The logs included visits to OMB by Myron Ebell and Marlo Lewis from the Competitive Enterprise Institute, David Kreutzer of the Heritage Foundation, Jim Tozzi from the Center for Regulatory Effectiveness, Lee Janger of the Alliance for Vehicle Efficiency, Laurie Holmes of the Motor and Equipment Manufacturers Association and Hudson Hollister, who founded the Data Coalition.

Some of the visits were likely by groups meeting with officials from the Office of Information and Regulatory Affairs, an arm of OMB that vets regulations for executive agencies. It is common for lobbyists to talk with the office about proposed and pending rules.

The release of the OMB logs includes hundreds of redactions, according to Public Citizen. The OSTP logs included 75 redactions and six CEQ entries were redacted, many or all for personal privacy reasons. 

Public Citizen said it was skeptical that all of the redactions were necessary, and in a release said it would “raise the issue with the agencies.

Although the documents shed light on who has come to these offices, the logs don’t contain the titles or employers, so those with more common names may be difficult to pin down. White House logs released by the Obama administration did not contain this information, either.

Critics say the records are rife with loopholes and oversights, including the potential to redact records liberally and limit how much information is actually provided. Neither the Obama nor Trump administration versions of the logs list any details about the nature of any of the meetings, and many entries are tours by the public.

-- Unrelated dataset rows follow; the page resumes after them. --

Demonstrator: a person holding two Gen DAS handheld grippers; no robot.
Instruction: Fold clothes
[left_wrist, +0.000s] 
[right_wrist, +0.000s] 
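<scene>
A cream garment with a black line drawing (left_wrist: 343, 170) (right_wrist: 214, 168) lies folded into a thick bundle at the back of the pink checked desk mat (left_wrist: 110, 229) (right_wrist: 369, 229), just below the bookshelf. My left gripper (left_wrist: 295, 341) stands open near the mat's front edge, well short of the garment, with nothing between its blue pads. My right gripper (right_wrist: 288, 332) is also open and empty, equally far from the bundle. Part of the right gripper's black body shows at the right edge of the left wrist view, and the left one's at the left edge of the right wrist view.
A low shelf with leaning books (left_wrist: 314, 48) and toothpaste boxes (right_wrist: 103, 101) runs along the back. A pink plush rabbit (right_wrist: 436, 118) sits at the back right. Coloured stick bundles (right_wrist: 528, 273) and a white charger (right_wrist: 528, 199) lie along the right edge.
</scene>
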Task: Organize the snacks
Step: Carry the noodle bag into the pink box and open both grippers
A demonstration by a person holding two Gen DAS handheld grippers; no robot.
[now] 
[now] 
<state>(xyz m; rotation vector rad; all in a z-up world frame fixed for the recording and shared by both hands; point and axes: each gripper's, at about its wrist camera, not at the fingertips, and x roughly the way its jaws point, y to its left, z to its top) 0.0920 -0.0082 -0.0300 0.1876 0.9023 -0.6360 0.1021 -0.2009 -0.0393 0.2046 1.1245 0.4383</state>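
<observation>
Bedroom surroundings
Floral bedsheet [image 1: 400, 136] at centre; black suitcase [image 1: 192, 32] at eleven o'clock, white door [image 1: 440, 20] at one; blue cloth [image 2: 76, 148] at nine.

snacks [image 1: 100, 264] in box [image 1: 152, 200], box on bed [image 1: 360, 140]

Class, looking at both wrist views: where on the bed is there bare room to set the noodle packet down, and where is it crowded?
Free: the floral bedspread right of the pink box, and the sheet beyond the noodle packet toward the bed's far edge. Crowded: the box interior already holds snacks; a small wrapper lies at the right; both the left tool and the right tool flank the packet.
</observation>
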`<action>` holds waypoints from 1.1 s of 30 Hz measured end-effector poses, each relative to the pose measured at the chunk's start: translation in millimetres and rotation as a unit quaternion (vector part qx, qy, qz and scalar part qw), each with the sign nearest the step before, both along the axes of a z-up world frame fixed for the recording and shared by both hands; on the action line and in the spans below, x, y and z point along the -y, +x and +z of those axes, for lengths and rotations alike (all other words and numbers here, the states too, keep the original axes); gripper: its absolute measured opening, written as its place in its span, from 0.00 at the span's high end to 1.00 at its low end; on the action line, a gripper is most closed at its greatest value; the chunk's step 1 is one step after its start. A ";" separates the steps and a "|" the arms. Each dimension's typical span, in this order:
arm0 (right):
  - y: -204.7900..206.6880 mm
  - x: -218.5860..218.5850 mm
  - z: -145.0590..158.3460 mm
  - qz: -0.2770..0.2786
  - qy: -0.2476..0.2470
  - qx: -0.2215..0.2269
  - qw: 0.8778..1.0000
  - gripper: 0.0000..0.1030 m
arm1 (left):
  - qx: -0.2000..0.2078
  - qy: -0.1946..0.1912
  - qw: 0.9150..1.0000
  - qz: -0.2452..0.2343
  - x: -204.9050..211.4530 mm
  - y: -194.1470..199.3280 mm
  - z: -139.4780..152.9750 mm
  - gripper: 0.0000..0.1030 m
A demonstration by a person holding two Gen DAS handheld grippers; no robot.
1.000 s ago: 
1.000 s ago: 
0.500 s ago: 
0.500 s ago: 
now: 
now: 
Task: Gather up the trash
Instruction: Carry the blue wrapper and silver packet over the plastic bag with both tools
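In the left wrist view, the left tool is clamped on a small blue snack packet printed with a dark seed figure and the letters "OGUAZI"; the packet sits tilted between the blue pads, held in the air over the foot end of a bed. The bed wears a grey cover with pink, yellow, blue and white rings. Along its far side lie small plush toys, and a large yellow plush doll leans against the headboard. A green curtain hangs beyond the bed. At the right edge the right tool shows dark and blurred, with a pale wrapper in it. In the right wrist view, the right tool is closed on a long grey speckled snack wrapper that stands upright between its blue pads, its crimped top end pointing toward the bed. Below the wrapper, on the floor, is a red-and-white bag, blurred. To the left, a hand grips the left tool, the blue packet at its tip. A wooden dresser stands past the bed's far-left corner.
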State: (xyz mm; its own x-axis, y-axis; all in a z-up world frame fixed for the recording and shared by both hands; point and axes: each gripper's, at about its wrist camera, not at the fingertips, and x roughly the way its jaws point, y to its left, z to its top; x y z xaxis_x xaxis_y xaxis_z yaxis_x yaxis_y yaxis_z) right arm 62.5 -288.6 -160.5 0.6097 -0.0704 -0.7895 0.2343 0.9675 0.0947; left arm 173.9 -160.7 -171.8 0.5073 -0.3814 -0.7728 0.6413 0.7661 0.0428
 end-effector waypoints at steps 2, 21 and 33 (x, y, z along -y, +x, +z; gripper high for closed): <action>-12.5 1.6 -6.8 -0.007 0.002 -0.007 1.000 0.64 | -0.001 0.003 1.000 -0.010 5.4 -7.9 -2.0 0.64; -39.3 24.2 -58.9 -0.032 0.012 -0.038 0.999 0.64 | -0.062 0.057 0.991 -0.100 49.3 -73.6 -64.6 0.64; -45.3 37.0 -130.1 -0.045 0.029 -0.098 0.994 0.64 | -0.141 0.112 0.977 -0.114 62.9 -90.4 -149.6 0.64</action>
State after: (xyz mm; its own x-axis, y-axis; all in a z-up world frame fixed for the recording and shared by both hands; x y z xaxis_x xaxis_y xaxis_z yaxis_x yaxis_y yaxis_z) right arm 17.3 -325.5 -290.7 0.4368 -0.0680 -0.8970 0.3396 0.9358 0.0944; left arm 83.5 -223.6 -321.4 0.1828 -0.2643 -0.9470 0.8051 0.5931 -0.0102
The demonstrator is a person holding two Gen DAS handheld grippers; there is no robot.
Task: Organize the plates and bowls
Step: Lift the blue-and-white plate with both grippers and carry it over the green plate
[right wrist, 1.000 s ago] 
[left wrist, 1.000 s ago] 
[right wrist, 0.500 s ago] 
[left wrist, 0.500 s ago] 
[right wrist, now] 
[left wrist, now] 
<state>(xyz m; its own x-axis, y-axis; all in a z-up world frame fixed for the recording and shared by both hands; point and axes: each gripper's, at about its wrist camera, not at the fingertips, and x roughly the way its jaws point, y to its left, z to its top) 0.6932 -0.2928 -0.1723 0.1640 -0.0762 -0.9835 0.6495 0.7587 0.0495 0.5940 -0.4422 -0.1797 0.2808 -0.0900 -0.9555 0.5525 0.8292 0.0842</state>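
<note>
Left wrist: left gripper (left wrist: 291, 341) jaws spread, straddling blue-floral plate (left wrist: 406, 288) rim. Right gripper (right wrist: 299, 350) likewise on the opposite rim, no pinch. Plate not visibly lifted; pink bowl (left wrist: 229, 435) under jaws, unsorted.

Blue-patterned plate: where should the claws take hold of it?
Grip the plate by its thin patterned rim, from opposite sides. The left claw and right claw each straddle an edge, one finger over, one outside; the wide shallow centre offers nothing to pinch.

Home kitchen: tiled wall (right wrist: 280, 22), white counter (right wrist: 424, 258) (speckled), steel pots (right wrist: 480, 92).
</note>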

One investigation from the Center for Public Integrity found that two-thirds of the Obama visitor logs consisted of such tours, in addition to other shortcomings and omissions in the data.

While Obama fought against the influence of K Street, lobbyists would meet with White House aides at a coffee shop across the street to avoid being caught in visitor logs.

The Trump administration, like the Obama administration, initially fought against the release of White House visitor logs. Both ended up settling with the public interest groups, including Citizens for Responsibility and Ethics in Washington, that had sued them.

Both administrations argued that the records are presidential records shielded from public review.

The Obama White House reserved the right to scrub certain specific visits, including entries that would be of concern to national interest, visits from “personal guests” of the president and vice president, and “visits that do not involve any official or political business.”

In addition, it argued it could withhold records on small groups deemed “particularly sensitive,” such as interviewees for a Supreme Court seat, though the White House pledged to retroactively release those records “once they are no longer sensitive.”

Updated at 4:53 p.m.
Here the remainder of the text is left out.